Author Troy Carnes says he’s thrilled to return to Greenwood to promote his new book.
Now residing in Nashville, the 1978 Pillow Academy graduate and former Pillow basketball coach recently released the historical fiction novel “Dudgeons and Daggers.” A book signing and reception featuring Carnes will be held at 5:30 p.m. Thursday at Turnrow Books.
“I’m thrilled about the chance to come back and see good friends, and to do it in a setting like this is even more exciting,” said Carnes. “I miss a lot of the people, and Greenwood’s been a huge part of my life.”

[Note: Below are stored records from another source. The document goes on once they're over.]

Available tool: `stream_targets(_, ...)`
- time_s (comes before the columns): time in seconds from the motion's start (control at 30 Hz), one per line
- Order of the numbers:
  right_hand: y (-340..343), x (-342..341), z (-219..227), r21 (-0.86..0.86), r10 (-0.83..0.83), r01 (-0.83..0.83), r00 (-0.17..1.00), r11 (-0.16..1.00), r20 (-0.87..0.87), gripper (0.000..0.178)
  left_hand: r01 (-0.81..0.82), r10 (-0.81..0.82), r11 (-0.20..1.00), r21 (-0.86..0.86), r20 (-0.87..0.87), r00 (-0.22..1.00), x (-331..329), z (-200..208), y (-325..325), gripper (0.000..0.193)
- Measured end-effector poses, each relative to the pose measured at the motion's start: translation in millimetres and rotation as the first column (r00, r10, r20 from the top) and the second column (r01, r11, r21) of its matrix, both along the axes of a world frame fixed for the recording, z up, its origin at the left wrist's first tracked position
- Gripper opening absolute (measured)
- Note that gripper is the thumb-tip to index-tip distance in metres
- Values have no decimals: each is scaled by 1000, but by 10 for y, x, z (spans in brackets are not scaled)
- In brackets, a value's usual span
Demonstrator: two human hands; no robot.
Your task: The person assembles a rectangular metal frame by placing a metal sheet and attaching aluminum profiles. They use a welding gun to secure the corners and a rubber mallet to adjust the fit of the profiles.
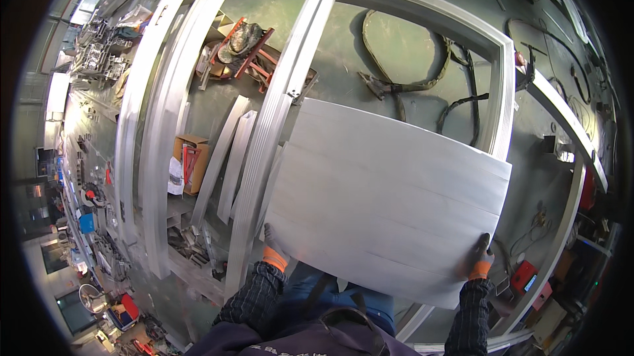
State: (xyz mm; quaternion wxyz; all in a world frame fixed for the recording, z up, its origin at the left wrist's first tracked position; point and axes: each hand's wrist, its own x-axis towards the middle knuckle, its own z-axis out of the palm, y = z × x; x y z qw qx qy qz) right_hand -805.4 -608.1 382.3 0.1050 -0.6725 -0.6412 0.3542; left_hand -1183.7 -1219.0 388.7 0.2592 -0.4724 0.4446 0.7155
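Note:
A wide silver-grey metal panel (389,197) with faint seams lies across in front of me, over part of a metal frame. My left hand (274,245), in a dark glove with an orange cuff, grips the panel's near left edge. My right hand (483,255), gloved the same way, grips its right edge near the lower corner. Most of the fingers are hidden under the panel. The panel's far left corner meets a ribbed metal beam (281,82), and its far right corner is by the frame's right rail (503,105).
More long metal beams (173,78) run along the left. Beneath the frame are a cardboard box (191,168), a red stand (246,49) and thick cables (422,85) on the floor. A red machine (526,283) with a small display stands at the right.

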Motion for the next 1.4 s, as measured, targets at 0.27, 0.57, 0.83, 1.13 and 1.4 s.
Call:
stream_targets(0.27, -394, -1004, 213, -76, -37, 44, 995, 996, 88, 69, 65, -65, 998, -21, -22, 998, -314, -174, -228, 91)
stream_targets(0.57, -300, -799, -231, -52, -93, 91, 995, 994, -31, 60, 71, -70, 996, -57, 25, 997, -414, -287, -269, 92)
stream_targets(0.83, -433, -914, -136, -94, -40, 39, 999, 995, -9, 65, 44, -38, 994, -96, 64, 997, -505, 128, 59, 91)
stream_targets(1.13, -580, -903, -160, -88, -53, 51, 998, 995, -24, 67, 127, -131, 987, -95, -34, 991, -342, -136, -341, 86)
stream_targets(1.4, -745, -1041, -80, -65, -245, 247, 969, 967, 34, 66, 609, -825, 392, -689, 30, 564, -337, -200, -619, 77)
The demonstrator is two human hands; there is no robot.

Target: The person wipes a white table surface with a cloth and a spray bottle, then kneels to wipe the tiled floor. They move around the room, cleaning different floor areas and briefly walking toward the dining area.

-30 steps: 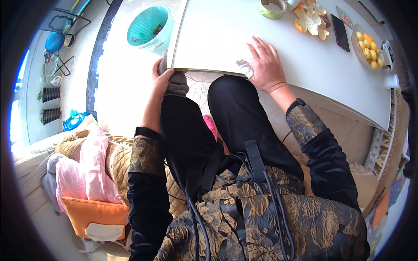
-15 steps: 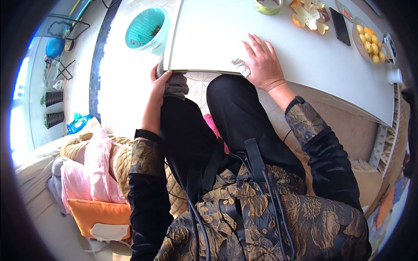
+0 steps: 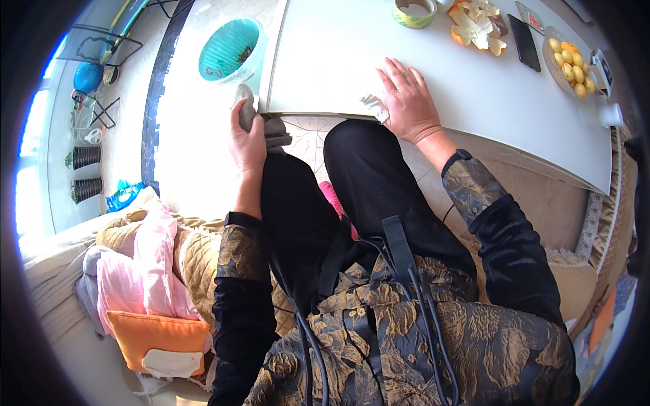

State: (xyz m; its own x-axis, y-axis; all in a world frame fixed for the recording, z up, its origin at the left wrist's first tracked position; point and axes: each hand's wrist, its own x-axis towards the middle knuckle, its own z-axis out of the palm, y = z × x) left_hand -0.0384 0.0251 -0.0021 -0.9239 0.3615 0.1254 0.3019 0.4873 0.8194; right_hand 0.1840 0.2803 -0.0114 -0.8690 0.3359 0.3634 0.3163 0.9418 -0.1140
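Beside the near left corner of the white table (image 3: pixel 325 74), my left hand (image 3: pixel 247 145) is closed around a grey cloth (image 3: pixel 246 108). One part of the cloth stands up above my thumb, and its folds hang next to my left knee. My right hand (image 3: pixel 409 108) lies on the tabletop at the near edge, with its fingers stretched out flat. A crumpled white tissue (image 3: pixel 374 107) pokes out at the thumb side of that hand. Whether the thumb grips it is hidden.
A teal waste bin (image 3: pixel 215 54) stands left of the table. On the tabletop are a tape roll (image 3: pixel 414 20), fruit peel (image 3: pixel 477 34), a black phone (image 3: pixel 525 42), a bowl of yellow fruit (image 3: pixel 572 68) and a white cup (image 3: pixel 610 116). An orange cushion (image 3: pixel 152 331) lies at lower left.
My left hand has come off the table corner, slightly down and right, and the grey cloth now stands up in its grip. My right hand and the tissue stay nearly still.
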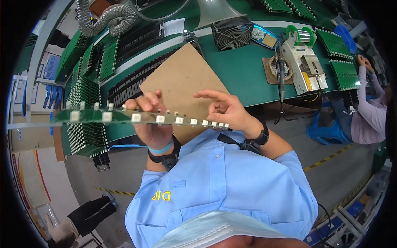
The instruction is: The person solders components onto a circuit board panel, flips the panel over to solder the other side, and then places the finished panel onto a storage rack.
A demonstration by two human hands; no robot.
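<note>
A long green circuit board (148, 119) with white square components along its edges is held up nearly edge-on in front of my chest. My left hand (152, 133) grips it, the fingertips showing above its far edge and the palm below. Close to the board's right end is my right hand (228, 110), its index finger stretched leftward and the other fingers partly bent and apart. Whether the right hand touches the board is not clear. Beneath both hands lies a brown flat sheet (182, 76) on the green bench (244, 78).
Stacked circuit boards (84, 132) stand at left, beside a black slotted rack (138, 78). A fan (233, 35) sits at the back. To the right are a soldering iron (281, 76) and a solder wire feeder (304, 62). A co-worker (368, 107) sits far right.
</note>
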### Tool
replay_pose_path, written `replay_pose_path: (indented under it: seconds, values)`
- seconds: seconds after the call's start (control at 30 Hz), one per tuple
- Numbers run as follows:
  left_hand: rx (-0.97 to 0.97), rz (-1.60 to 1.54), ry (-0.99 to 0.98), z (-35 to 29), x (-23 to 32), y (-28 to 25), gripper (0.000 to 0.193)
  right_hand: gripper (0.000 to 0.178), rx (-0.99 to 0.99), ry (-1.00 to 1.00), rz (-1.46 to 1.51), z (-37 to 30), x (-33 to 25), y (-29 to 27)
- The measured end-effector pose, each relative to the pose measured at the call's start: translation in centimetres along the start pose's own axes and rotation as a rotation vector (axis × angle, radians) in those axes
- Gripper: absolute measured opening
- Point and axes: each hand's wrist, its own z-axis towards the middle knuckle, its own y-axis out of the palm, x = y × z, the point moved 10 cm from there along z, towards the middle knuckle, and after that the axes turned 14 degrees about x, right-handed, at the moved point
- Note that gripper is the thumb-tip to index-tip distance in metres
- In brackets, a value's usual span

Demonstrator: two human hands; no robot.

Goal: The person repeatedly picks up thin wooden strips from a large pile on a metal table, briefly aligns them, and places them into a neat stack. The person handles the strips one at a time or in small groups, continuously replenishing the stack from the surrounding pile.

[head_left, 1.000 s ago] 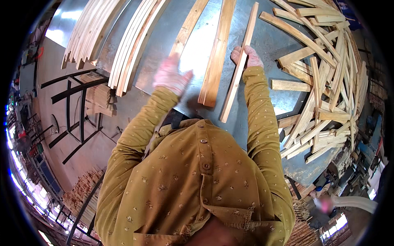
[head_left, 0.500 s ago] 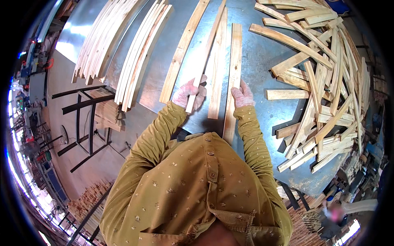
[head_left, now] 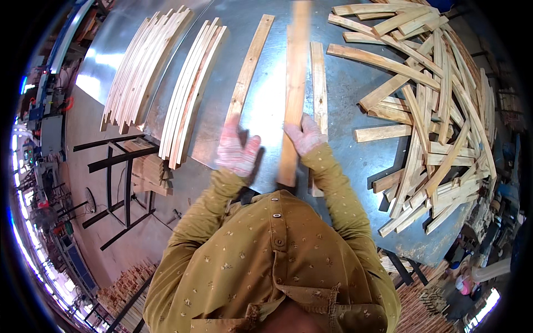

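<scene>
My right hand (head_left: 307,135), in a pale pinkish glove, grips a wooden slat (head_left: 296,72) near its lower end, thumb on top. This slat points away from me, its far end smeared by motion. Another slat seems to lie partly beneath it; how much is hidden. Just right of that hand, a pale slat (head_left: 318,77) lies on the metal table (head_left: 350,161), its near part covered by my hand and sleeve. My left hand (head_left: 237,151), gloved too, is open with its thumb apart. Its fingertips reach the lower end of a knotty slat (head_left: 252,64) lying flat.
To the left lie a small bundle of slats (head_left: 194,89) and a larger stack (head_left: 147,66), both lined up lengthwise. A tangled heap of slats (head_left: 438,111) covers the right side. A black metal frame (head_left: 119,183) stands on the floor beyond the table's left edge.
My left hand has let go of a narrow slat and moved left to the knotty one. My right hand has left the right-hand slat and moved left, now gripping a middle one.
</scene>
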Motion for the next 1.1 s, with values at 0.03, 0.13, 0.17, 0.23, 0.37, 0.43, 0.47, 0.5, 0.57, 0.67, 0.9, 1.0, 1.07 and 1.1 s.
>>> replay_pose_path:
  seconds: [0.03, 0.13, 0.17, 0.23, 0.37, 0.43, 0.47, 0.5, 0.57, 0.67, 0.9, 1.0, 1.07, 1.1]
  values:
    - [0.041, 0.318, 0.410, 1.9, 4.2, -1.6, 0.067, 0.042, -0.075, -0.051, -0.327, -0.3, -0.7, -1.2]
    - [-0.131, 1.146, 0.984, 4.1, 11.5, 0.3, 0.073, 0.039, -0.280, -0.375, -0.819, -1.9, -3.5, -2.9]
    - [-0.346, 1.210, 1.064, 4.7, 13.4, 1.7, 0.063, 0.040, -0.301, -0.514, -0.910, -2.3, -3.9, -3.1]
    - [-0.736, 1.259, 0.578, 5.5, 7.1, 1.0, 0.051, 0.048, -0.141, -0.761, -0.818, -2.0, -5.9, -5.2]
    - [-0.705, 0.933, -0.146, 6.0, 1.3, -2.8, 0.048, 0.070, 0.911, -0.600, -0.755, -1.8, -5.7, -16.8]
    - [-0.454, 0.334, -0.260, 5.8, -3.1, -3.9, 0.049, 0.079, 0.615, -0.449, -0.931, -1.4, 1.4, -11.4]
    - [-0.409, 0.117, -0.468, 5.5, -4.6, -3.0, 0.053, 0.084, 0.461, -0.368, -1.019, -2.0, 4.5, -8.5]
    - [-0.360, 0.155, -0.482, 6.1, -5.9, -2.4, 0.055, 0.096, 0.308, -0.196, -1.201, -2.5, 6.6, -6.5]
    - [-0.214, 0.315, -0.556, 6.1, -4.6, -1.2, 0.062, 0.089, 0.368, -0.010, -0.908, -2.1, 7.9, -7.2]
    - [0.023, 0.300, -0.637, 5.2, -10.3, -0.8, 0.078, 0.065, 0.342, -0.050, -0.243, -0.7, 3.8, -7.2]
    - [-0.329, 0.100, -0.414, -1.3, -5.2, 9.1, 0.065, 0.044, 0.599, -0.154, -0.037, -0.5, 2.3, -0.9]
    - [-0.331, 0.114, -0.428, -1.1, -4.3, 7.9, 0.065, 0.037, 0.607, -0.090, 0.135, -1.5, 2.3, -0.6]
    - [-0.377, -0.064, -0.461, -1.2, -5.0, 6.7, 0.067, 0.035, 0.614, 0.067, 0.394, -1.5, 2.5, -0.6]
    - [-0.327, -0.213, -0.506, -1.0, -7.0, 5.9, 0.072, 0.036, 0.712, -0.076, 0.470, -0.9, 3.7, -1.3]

The cover of “Dudgeons and Daggers” will look familiar to many locals. It is a picture of the Yazoo River railroad trestle near Fort Loring, featuring a dagger that belonged to William Meek “Bill” Davis, who received it after serving in the first Special Service Force during World War II. The dagger is on display at the Pillow Academy library.
Davis, a former Pillow teacher and headmaster who died in 2005, is not a character in the book. However, the dagger is an important part of the story, and Carnes’ memories of Davis from hacis days at Pillow did inspire his new novel.
“As a kid growing up in Greenwood, Bill Davis was a fixture at the school,” he said. “He was an amazing storyteller, teacher and an amazing man. He was someone I looked up to.”
“Dudgeons and Daggers” begins and ends at the Yazoo River railroad trestle. As a child growing up in Greenwood, Carnes spent much of his time on that trestle.
“It’s about a mile and half from Pillow’s front gate,” he said. “For as long as I was old enough to sachoot, friends of mine and I would go out to that trestle and shoot .22 rifles and shoot until we ran out bullets.”
Carnes’ novel begins when a pact of honor and responsibility is taken on D-Day by William Dunavant and Alex Powe — both expectant fathers who know they may not survive the invasion. When Powe is captured, tortured and killed, Dunavant vows to keep his promise.
Fourteen years later, Dunavant visits Powe’s son, Nick, the protagonist of the story, for the first time, telling the young man how his father died and of their lifetime agreement. Nick, a natural sniper, considers his ability a gift.
Dunavant’s daughter, Grace, is an intelligent, driven young woman cut from the same cloth as her father. Suspicious of her father’s role in past and current events, she confronts him after finding a letter regarding the search for a Nazi war criminal, the very one who killed Alex Powe.
Grace and Nick make a much more personal pact — one of dudgeons and daggers.
The novel features an assassination, espionage, honor and glory. It is set in the 1960s during the time of the Cuban Revolution, the Bay of Pigs debacle, John F. Kennedy’s assassination, the Vietnam War’s Phoenix program, the French Connection heroin smuggling operation, and the capture and execution of Ernesto “Che” Guevara.
Several scenes in the book are set in and around Greenwood, and some local personalities are mentioned, such as Buck Randall and Lalla Walker Lewis.
“I like to write the kind of books that I like to read — interesting history with a fictional story woven in,” the author said.
Carnes was born in Jackson and moved to Greenwood at the age of 12. After graduating from Pillow, he attended the University of Mississippi. Then he served as a Green Beret in the U.S. Army Special Forces.
He also spent time working as a freelance journalist and then became an educator and basketball coach.
Carnes returned to Greenwood in 2011 and coached boys basketball at Pillow for two years. He said during that time he wrote the bulk of “Dudgeons and Daggers.”
When he returned to the school and saw Bill Davis’ dagger on display, he learned more about Davis’ time in the first Special Service Force and became inspired.
“I was amazed that he had that military record and that I had followed in his footsteps,” he said. “ I had that connection with someone who I looked up to and admired, and I didn’t know his story until I came back.”
Carnes currently teaches English and coaches girls basketball at Davidson Academy in Nashville. He and his wife have two sons.